Нет, посол не воспользовался помощью Бардина, он шел к цели своим путем…
— Не наступлением ли на Рим была вызвана такая срочность? — подал голос Бардин. Не дай бог, чтобы в этой фразе была услышана ирония.
— Нет, представьте, все гораздо прозаичнее, — заметил посол и, помедлив, вдруг встал. — По-моему, чашка кофе была бы сейчас кстати, как вы? — в строгой простоте и безыскусности, с которой посол обращался к Бардину, в самом деле было что-то подкупающее.
— Охотно…
Принесли кофе, сразу стало и домовитее, и теплее.
— Я сказал премьеру: «На этой неделе так на этой неделе» — и договорился с военными о самолете. Он вылетал ранним вечером… У премьера не было иного выхода, как принять меня в четыре пополудни. «Но это же невозможно, — сказал я себе, — он ведь в это время спит. Нет, в четыре он уже просыпается и читает бумаги — первая почта дня». Действительно, когда я пришел на прием, премьер еще был в постели, но рабочий день его был в разгаре — он уже прочел и подписал гору бумаг. Было интересно наблюдать его, окруженного подушками в белоснежных наволочках, как я заметил, крахмальное белье лилейной белизны — это для него род недуга. Однако аудиенция началась, хотя он все еще возлежал на своем пуховом ложе и, судя по всему, пока не намеревался с ним расставаться. Аудиенция началась. Но прежде чем заговорить о главном, прямо скажем, достаточно деликатном, он вызвал помощника и осведомился передало ли Би-Би-Си еще раз музыку нового советского гимна, ноты которого он просил у Сталина. Каким-то странным путем мое появление у премьера отождествилось с новым советским гимном, — послу стоило труда не придать своей улыбке саркастического оттенка.
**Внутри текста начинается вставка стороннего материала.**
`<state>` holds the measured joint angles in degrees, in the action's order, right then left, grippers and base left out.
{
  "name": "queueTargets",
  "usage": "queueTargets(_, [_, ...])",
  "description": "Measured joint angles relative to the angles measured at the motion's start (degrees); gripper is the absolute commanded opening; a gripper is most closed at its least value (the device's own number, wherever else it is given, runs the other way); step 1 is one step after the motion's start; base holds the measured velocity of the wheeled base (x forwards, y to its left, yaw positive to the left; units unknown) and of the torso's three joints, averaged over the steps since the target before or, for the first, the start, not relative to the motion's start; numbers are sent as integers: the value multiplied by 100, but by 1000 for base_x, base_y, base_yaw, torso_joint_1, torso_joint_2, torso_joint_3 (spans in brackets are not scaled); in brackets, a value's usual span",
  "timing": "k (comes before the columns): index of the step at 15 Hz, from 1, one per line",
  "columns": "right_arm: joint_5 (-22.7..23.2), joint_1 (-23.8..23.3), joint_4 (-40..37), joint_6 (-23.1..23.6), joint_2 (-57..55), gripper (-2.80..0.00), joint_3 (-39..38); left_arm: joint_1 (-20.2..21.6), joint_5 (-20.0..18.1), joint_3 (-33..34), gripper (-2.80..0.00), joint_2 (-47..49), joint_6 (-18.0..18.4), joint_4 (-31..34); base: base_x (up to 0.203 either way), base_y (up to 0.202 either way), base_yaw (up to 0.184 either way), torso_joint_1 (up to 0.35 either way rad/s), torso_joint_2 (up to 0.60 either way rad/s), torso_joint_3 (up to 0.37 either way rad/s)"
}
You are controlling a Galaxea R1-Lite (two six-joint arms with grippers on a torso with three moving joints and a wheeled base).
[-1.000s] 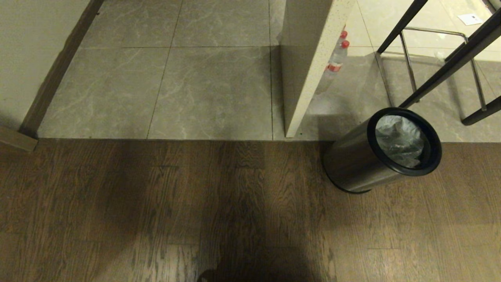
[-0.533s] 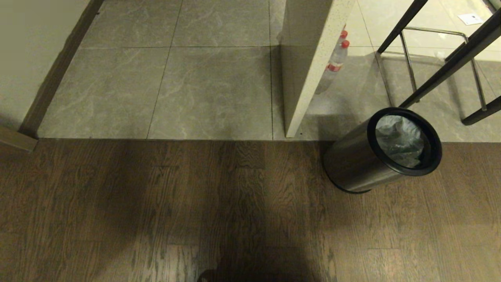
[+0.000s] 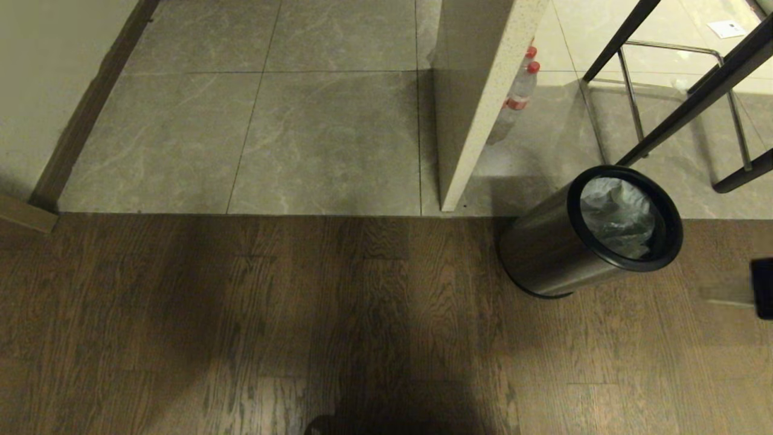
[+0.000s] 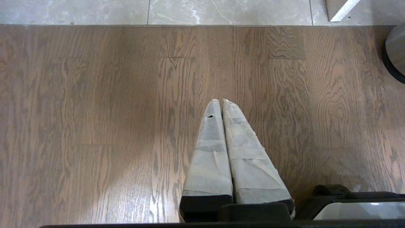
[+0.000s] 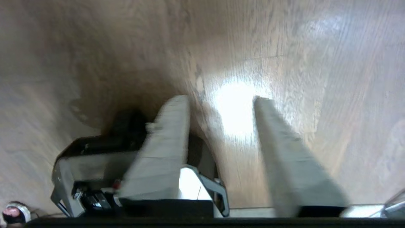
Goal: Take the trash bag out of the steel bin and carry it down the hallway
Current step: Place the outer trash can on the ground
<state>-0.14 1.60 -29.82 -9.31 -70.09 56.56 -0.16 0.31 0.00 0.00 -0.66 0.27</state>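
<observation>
Your right hand (image 5: 221,101) hangs over the wood floor (image 3: 241,314) with its fingers apart and empty; your left hand (image 4: 220,101) is parked, fingers pressed together. The steel bin (image 3: 543,248) stands to your right, where wood meets tile, with the trash bag (image 3: 616,217) crumpled inside it below the black rim. Watch out: that thin plastic could tear on a hard pull, or the light bin could tip or lift with it
</observation>
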Motion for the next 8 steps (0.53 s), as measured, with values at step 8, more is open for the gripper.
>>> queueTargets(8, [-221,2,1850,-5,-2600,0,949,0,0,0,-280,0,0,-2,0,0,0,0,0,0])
Надо отдать должное англичанину, в эти полчаса он много сделал, чтобы расположить Бардина, а возможно, и заставить его проникнуться доверием к тому, что он говорил. Посол нашел тон разговора, да, тот самый тон, что делает музыку. Наивно думать, что деталь о крахмальном белье была ему любопытна сама по себе. Ну, разумеется, она относилась к Черчиллю, и поэтому он запомнил ее, но он бы пренебрег ею, если бы она не нужна была ему сейчас, нужна насущно. Однако для чего? Посол назвал беседу Черчилля с ним деликатной. Наверно, у премьера с его послами даже в России не часто бывают беседы, которые можно назвать деликатными. В каком смысле деликатная?